The board reversed a decision by then-County Attorney Arnold Jablon prohibiting construction of the 12-home Westchester Woods development on 5.2 acres off Westchester Road near Oella Avenue in far southwestern Baltimore County.
The board ruled that the county bureaucracy delayed the Westchester Woods development beyond the October 1990 deadline for projects to be under way to escape the new law's provisions. On that basis, the board ruled, the project should go ahead.
The law prohibits new construction within the district boundaries of elementary schools that are at least 20 percent over capacity.
Nearby Hillcrest Elementary School, in the 1500 block of Frederick Road, has 747 students this year, with some housed in four portable classroom trailers outside the building.
Its rated capacity is 510 students, meaning the school has nearly 50 percent more youngsters than it was designed for. James Kraft, the county schools planner, said an eight-room addition is planned for Hillcrest to bring its capacity to 724, but there's no money for it yet.
County Councilwoman Berchie Lee Manley, R-1st, said the crowding would not have occurred if the county had not converted the nearby Westchester Elementary School into Catonsville Middle School about 10 years ago, when student populations were declining.
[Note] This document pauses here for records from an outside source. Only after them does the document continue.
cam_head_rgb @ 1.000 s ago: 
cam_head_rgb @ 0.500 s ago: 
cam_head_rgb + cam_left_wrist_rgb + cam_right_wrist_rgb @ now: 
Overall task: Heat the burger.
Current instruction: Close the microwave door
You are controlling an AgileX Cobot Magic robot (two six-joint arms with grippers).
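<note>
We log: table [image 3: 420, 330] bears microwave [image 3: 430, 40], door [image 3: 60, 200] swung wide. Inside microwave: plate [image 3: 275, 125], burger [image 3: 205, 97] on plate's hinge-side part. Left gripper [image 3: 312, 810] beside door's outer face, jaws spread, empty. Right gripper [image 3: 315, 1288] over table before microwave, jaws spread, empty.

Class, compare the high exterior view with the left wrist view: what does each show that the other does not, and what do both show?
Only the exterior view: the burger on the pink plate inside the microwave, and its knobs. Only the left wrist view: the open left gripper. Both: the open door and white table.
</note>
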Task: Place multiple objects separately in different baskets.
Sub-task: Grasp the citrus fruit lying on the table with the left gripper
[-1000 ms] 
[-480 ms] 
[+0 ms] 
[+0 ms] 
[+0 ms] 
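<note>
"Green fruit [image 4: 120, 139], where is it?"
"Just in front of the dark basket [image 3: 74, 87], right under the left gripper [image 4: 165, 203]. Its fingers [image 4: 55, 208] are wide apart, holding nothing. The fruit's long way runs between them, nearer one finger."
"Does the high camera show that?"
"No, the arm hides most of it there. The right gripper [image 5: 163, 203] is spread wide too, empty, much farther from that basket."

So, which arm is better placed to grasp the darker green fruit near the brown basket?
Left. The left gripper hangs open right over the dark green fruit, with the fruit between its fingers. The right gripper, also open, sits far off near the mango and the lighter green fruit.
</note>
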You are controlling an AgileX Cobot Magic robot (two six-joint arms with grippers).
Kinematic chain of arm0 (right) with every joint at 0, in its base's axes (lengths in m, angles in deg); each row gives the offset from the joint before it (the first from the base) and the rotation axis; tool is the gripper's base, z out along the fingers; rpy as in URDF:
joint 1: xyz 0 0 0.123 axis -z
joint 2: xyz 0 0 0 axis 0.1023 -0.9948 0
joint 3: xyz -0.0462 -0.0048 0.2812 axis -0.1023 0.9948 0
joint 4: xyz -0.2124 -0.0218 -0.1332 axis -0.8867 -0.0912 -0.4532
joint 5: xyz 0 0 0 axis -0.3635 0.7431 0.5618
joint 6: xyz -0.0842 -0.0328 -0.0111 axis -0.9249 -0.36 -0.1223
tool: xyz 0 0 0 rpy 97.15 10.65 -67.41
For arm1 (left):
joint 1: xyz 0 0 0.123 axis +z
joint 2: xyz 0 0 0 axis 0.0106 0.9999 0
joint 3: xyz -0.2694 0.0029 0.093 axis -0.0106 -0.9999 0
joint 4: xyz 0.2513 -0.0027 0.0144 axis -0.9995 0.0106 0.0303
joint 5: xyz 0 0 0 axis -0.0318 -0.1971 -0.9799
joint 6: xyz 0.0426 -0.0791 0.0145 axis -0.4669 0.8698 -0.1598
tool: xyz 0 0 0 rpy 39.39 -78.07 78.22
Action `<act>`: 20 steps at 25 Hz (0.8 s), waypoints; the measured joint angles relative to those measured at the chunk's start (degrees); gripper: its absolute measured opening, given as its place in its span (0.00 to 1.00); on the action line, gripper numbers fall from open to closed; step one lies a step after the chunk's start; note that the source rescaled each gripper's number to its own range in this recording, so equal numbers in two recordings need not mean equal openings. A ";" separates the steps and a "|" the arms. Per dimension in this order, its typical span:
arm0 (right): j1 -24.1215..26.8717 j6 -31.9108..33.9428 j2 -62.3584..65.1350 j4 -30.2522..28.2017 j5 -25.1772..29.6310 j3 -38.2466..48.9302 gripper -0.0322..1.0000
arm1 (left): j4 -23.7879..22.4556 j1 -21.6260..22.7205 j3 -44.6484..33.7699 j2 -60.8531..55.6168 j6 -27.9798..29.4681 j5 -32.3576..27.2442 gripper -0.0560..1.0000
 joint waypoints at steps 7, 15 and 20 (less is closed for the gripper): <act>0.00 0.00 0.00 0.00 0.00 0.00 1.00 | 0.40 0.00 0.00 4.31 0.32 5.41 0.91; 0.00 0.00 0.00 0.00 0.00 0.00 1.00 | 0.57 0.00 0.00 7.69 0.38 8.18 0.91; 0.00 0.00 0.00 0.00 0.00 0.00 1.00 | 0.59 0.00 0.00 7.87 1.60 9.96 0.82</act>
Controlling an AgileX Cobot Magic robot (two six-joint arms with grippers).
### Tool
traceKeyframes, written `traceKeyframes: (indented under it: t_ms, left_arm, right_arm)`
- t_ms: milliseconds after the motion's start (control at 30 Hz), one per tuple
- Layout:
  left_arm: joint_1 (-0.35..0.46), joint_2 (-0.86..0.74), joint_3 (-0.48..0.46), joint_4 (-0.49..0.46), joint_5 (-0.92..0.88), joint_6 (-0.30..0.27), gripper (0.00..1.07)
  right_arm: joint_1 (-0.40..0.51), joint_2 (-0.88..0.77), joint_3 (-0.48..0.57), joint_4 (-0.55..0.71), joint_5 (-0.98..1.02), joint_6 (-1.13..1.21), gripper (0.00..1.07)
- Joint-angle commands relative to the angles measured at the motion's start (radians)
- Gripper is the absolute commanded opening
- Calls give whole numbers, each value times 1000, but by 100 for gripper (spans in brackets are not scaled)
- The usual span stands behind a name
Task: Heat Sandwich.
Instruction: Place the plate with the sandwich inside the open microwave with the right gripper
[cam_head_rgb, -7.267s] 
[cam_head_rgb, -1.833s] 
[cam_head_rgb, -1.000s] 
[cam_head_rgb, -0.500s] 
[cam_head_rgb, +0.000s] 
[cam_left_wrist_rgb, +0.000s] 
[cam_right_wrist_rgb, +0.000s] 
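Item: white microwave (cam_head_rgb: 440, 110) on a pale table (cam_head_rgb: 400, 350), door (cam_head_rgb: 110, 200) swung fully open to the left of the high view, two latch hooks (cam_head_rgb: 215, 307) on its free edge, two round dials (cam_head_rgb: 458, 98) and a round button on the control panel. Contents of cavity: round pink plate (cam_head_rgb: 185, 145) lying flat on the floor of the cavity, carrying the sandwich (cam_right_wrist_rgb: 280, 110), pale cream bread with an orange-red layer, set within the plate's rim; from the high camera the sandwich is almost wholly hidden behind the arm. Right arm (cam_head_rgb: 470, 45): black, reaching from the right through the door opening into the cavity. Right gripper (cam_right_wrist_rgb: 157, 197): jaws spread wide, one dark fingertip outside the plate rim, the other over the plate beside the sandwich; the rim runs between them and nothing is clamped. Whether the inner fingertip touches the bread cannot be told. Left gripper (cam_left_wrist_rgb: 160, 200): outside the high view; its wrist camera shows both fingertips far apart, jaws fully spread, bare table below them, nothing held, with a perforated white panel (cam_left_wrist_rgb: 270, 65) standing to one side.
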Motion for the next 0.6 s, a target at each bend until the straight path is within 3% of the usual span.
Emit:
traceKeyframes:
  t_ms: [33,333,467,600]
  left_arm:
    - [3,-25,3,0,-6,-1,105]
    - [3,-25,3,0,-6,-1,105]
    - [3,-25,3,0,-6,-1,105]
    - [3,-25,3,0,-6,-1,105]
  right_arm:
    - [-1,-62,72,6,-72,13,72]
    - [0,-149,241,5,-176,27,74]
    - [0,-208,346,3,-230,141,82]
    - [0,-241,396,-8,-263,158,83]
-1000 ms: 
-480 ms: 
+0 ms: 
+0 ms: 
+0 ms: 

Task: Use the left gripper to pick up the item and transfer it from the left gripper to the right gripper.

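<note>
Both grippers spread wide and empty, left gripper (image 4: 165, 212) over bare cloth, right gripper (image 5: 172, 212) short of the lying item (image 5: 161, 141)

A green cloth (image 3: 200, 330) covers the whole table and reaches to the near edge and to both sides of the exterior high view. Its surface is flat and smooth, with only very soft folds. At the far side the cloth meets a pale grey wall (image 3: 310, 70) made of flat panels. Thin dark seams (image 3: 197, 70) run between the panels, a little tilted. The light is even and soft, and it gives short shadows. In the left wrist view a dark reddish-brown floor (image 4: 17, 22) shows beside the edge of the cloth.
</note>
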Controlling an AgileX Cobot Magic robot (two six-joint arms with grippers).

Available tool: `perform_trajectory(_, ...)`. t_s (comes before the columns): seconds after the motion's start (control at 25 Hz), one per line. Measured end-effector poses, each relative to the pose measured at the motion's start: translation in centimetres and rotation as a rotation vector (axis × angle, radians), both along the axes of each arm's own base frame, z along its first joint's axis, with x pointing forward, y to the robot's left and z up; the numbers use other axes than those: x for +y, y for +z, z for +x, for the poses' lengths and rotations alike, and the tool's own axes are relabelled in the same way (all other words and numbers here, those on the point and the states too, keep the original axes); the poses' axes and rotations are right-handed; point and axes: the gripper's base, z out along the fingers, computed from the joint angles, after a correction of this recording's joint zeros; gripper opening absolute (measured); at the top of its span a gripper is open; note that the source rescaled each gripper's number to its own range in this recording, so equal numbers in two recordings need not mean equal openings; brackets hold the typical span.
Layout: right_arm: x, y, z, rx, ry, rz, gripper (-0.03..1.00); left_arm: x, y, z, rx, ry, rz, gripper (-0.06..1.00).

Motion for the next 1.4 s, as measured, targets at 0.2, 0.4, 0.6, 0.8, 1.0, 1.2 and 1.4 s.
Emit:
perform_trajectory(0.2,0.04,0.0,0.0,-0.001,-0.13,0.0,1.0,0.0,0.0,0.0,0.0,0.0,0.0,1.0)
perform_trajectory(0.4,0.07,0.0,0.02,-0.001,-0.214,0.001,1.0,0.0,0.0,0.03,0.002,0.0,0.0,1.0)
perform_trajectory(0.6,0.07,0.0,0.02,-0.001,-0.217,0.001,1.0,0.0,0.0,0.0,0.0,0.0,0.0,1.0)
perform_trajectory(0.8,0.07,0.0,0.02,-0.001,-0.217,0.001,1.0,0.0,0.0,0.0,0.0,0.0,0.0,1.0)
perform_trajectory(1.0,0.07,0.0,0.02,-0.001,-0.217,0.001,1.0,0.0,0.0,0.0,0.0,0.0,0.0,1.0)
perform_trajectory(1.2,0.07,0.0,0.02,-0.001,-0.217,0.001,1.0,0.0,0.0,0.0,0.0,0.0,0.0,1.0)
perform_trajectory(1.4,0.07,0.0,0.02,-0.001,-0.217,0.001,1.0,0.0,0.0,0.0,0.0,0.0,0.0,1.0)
The middle school building on Old Frederick Road is close to the Westchester development site. The former junior high building it replaced was converted to other county uses.
Now Manley wants to convert an old school annex in the Oella community to classrooms to reduce the number of children at Hillcrest, but Kraft said that old stone building is too dilapidated to use and too expensive to restore.
Overall, 39 county elementary schools are operating over capacity, and 14 of those are more than 20 percent overcrowded, county officials say. The county's school population has been growing by 3,000 to 4,000 a year for the last several years.
County Executive Roger B. Hayden has appointed a committee to find ways to deal with the problem, which is expected to get much worse by the end of the decade.
County planners expect the school population to swell from its current level of 90,000 to as much 120,000 by the year 2,000.
School officials don't want to increase class sizes, while elected officials have so far resisted the idea of raising taxes to pay for new schools.
The interim building law, which controls development in crowded school areas, passed in July 1990 but remains in force only until June 30, 1992.
Two weeks ago, the Board of Appeals reversed Jablon on a proposed nine-home development near crowded Prettyboy Elementary School in the northern county.
The board acted on similar grounds -- ruling that the county had delayed the developer beyond the cut-off date for projects to be grandfathered under the new law.
In the Westchester case, the board decided that a county public works department requests for a change in the development's roadways delayed the approval process through no fault of the developer, Westchester Property Partnership.
The developers complained that they already had invested $90,000 in the project by the time they learned the county would not approve its construction. The board ruled that the county attorney's decision that the development did not qualify under the new law's grandfathering clause was "arbitrary and capricious."
Prettyboy has 428 students in a school designed for 320, but an addition to the building is planned.